Required action: Copy each line in the data below that contains the word "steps".

Data extracts:
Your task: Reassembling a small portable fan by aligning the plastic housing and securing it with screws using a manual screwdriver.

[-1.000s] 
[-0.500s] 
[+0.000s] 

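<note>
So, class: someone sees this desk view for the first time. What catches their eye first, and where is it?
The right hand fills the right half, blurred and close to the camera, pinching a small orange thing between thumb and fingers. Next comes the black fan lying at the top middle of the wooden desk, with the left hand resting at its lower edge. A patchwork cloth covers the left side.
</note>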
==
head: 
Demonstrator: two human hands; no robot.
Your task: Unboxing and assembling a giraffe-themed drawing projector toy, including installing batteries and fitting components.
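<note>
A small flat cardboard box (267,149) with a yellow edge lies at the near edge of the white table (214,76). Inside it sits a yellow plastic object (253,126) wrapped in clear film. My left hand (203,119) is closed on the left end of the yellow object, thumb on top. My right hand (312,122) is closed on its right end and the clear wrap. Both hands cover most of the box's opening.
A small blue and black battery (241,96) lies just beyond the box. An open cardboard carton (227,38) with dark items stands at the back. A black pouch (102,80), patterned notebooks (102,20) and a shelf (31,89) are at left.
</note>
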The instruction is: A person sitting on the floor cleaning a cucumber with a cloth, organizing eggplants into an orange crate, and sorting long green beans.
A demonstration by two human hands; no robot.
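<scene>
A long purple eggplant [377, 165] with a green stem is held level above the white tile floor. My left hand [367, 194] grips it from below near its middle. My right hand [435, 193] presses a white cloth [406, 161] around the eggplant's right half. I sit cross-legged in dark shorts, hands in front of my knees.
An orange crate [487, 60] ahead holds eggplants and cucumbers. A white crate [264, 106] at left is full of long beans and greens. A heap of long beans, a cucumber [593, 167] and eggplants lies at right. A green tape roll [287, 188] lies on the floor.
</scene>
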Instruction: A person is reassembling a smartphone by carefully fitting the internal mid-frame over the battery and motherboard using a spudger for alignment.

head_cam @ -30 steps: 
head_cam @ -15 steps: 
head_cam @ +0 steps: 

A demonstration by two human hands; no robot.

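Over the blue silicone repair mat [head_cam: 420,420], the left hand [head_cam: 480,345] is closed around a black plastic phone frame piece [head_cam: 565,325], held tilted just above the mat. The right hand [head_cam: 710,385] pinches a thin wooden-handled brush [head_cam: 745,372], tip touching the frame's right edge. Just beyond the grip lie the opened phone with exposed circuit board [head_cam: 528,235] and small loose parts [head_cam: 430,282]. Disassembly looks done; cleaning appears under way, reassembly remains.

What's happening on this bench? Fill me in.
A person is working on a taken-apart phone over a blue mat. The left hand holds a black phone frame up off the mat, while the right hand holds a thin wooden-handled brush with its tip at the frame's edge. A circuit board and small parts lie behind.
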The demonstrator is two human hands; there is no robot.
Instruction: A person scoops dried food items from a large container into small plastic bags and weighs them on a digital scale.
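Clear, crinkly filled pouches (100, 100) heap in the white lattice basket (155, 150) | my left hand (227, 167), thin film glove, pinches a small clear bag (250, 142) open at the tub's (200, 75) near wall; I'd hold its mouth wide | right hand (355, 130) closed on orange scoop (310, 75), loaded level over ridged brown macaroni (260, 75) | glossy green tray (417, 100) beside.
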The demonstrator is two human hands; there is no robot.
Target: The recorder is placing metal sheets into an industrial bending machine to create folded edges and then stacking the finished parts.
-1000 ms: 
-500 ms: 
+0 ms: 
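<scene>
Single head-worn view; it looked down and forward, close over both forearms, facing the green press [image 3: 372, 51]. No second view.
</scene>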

Problem solution:
head_cam @ -30 steps: 
head_cam @ -15 steps: 
head_cam @ +0 steps: 

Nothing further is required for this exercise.